Pop it into a filled 375G tank for safe keeping? (remember where you place it though - I'd hate for it to get lost!  )

PS: Have been silently following this thread the last coupla days - lovin' the creativity at work here! Huge kudos!

...And sorry that the above was as useful as a <erm> chocolate teapot?!?


----------



## jeff1727 (Nov 7, 2010)

picked up some dwarf hairgrass today so did a little re-scaping of my tank! trying to find a nice small piece of drift wood!


----------



## explor3r (Mar 14, 2010)

Amazing build it looks great, i guess thats going to be a lot of work for water changes


----------



## jeff1727 (Nov 7, 2010)

yup, been doing water changes everyday...i have two shrimps in there so far and they seem okay.


----------



## ShrimpieLove (Apr 26, 2010)

Been following your thread, this is such an interesting idea!


----------



## jeff1727 (Nov 7, 2010)

sorry, havent had time to update and post pics on this thread. just wanted to share, i noticed today that 1 of the 2 shrimps i have in my chocolate box tank is berried!!! planning on borrowing a camera soon, will post pics!


----------



## ShrimpieLove (Apr 26, 2010)

Awww baby chocolate chips congrats!!


----------



## jeff1727 (Nov 7, 2010)

still no camera so i'm sorry for the crappy phone pics. i put in my drift wood today and i this is going to be my final setup! couldnt find a small enough piece of drift wood i liked so i had to cut one, took me almost an hour with an old hacksaw!


----------



## pat3612 (Jan 29, 2008)

Very cool .


----------



## Lexingtonmax (Jan 26, 2011)

wow, very impressive! it gives me hope for my own nano tank.


----------



## jeff1727 (Nov 7, 2010)

Thank! i just wish i had a better camera!


----------



## jeff1727 (Nov 7, 2010)

i found my berried shrimp dead this morning. i did a water change last night and moved my tank, i guess it was too stressfull for her.


----------



## Sunstar (Jul 29, 2008)

Oh no that's sad.

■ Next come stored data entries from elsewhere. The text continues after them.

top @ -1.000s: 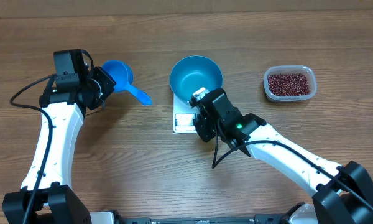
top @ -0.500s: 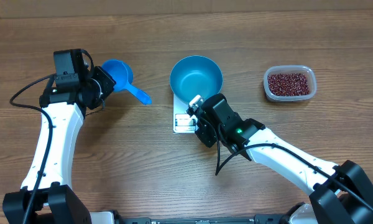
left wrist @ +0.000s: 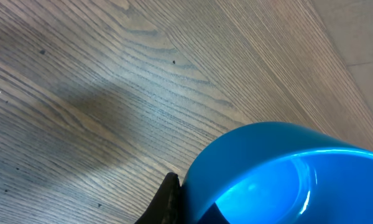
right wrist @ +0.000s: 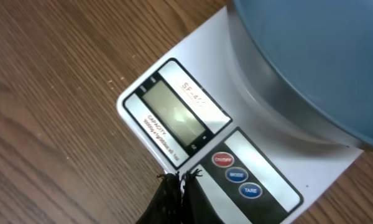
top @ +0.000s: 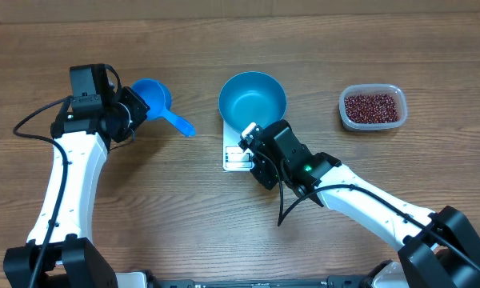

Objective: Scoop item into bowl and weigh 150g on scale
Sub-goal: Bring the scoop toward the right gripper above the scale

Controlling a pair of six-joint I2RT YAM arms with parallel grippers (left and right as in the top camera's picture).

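Note:
The bright-blue bowl (top: 252, 98) stands empty on the white scale (top: 235, 157). In the right wrist view the bowl (right wrist: 317, 56) sits behind the scale's grey display (right wrist: 174, 115) and three round buttons. My right gripper (top: 246, 138) is shut and holds nothing; its tips (right wrist: 181, 179) hang at the scale's (right wrist: 280, 155) front edge beside the button panel. The item, dark red-brown beans (top: 372, 106), lies in a clear tub at the right. My left gripper (top: 134, 112) is shut on the cup wall of a small blue scoop (top: 154, 96), seen close as the scoop (left wrist: 280, 174) against one black finger (left wrist: 168, 202).
The clear plastic tub (top: 344, 112) stands right of the bowl. The scoop's handle (top: 178, 122) points toward the scale. Bare wooden tabletop (top: 184, 208) lies in front of both arms.
My right gripper has slid a little left and toward the scale's front edge, then held still. The left arm and the scoop have not moved.

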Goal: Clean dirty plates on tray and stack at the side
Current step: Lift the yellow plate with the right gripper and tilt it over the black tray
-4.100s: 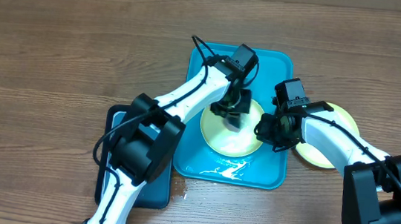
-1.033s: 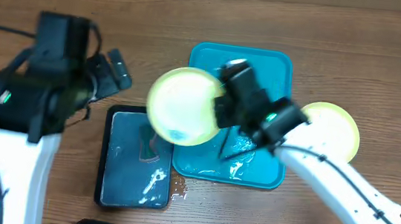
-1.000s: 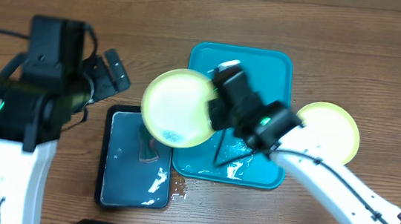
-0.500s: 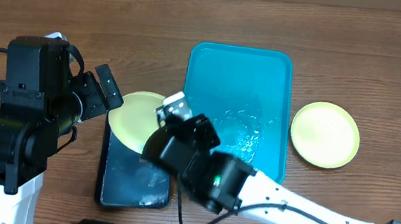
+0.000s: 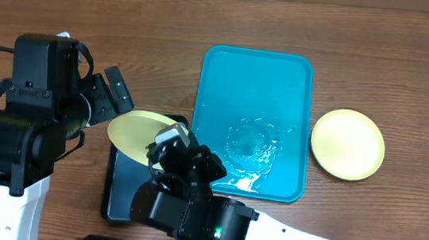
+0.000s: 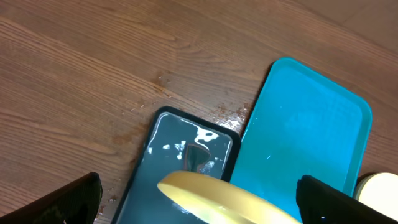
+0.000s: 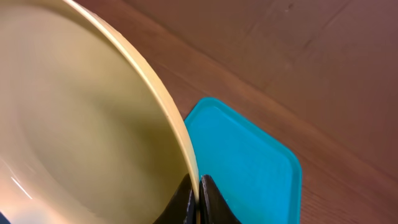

Can you retrive the eggs off her understide and put it in a petri dish with....methal blue I think it is?


----------



## jeff1727 (Nov 7, 2010)

finally got a good camera for pictures!


----------



## jeff1727 (Nov 7, 2010)

more pics, my shrimp chillin on his dwood


----------



## Beijing08 (Jul 19, 2010)

dude this is pretty awesome. But you do know shrimp can climb out of the tank right?  
Be a little cautious


----------



## BettaBeats (Jan 14, 2010)

how is this going? is it still in the contest?


----------



## jeff1727 (Nov 7, 2010)

i got too busy with work and school and forgot to send in my FTS for march so i'm pretty sure i'm out of it now...still have the tank tho and my shrimp is still in there swimming around! probably gonna take down this tank this week and move my shrimp into a new home.


----------